For the cover of the 26 August 2022 issue of Science, I illustrated the groundbreaking research of geneticists David Reich and Iosif Lazaridis. My image, inspired by Bronze Age art, depicts people of five cultures spreading their genes between West Asia and Southeast Europe (from left to right: Mycenaean, Minoan, Hittite, Armenian, and Urartian). The researchers analyzed a total of 1317 ancient genomes spanning 10,000 years to reveal connections between these regions that are invisible in modern DNA.

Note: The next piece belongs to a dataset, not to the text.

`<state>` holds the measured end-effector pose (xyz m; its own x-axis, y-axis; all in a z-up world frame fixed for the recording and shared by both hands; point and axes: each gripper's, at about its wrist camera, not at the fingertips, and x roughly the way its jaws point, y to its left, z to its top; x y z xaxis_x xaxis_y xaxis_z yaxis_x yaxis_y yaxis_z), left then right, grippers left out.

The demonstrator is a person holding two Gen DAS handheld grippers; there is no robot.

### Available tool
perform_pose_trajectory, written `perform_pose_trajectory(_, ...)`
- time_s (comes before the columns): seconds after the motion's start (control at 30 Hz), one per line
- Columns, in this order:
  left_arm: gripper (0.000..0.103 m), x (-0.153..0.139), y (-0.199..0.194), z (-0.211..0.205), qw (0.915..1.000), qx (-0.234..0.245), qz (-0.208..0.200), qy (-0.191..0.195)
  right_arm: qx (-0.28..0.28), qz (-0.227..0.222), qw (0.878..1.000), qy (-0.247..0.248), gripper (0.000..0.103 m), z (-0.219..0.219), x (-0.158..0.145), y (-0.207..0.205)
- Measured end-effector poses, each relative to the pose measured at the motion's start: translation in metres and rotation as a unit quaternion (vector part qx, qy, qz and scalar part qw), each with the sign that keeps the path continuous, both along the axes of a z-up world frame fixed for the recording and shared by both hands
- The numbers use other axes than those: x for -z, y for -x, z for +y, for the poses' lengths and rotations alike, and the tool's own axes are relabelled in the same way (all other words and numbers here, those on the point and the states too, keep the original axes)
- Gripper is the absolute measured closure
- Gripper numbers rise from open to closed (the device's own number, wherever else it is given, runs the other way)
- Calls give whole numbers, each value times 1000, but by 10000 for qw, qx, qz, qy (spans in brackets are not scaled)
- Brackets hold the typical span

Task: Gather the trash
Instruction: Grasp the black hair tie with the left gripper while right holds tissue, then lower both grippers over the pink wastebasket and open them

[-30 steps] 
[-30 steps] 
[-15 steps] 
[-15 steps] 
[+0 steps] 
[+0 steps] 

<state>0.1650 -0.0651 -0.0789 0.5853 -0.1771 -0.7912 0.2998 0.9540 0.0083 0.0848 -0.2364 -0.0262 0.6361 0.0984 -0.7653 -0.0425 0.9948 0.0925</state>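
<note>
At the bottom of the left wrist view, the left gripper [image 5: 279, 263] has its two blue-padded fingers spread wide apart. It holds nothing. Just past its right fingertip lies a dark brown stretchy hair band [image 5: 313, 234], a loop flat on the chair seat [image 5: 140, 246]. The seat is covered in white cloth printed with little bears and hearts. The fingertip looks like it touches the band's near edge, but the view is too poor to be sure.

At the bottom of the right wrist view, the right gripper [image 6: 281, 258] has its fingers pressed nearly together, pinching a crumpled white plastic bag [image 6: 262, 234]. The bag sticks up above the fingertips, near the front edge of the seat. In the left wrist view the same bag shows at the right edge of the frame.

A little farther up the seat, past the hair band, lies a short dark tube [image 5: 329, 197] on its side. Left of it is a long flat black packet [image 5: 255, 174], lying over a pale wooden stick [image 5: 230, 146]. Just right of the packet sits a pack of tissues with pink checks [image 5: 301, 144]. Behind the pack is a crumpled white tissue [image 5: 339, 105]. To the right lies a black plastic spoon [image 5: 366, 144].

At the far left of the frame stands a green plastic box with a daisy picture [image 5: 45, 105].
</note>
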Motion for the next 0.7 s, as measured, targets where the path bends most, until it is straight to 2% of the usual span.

Select editorial and interpretive work
Pencil drawings for the endpapers of Tree Story (Johns Hopkins University Press, 2020)
Woodcut spot illustrations for The Smart Swarm (Avery, 2010)
Watercolor and vine charcoal for Where the Animals Go (W. W. Norton, 2018)
Pen and watercolor spot illustrations for A Lantern of Fireflies (826MI, 2015)
Stages of Stonehenge (National Geographic, June 2008)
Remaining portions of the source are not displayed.